TO DO: In your answer, transcribe all of the data exactly.

--

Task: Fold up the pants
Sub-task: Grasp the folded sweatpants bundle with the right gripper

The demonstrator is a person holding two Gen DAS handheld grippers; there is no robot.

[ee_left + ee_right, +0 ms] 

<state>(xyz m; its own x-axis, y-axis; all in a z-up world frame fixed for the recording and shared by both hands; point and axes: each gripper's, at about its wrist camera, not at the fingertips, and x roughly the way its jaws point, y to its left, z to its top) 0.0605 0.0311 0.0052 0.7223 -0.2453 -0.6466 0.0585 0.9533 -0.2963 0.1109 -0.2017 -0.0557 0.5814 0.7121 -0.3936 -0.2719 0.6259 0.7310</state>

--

TASK OUTPUT:
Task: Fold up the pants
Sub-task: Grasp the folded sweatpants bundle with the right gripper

The demonstrator is a person holding two Gen DAS handheld grippers; there is no robot.

[ee_left + ee_right, +0 ms] 

<state>(xyz m; its own x-axis, y-axis; all in a z-up world frame fixed for the recording and shared by both hands; point and axes: each gripper's, at about its wrist camera, not at the fingertips, and x roughly the way its jaws point, y to its left, z to its top) 0.0605 0.0311 0.0052 0.7223 -0.2453 -0.6466 0.0585 0.9533 -0.2963 0.1109 -0.2017 -0.0557 0.5814 0.7121 -0.3936 -0.2719 0.6259 0.7310</state>

The complete answer has now been given.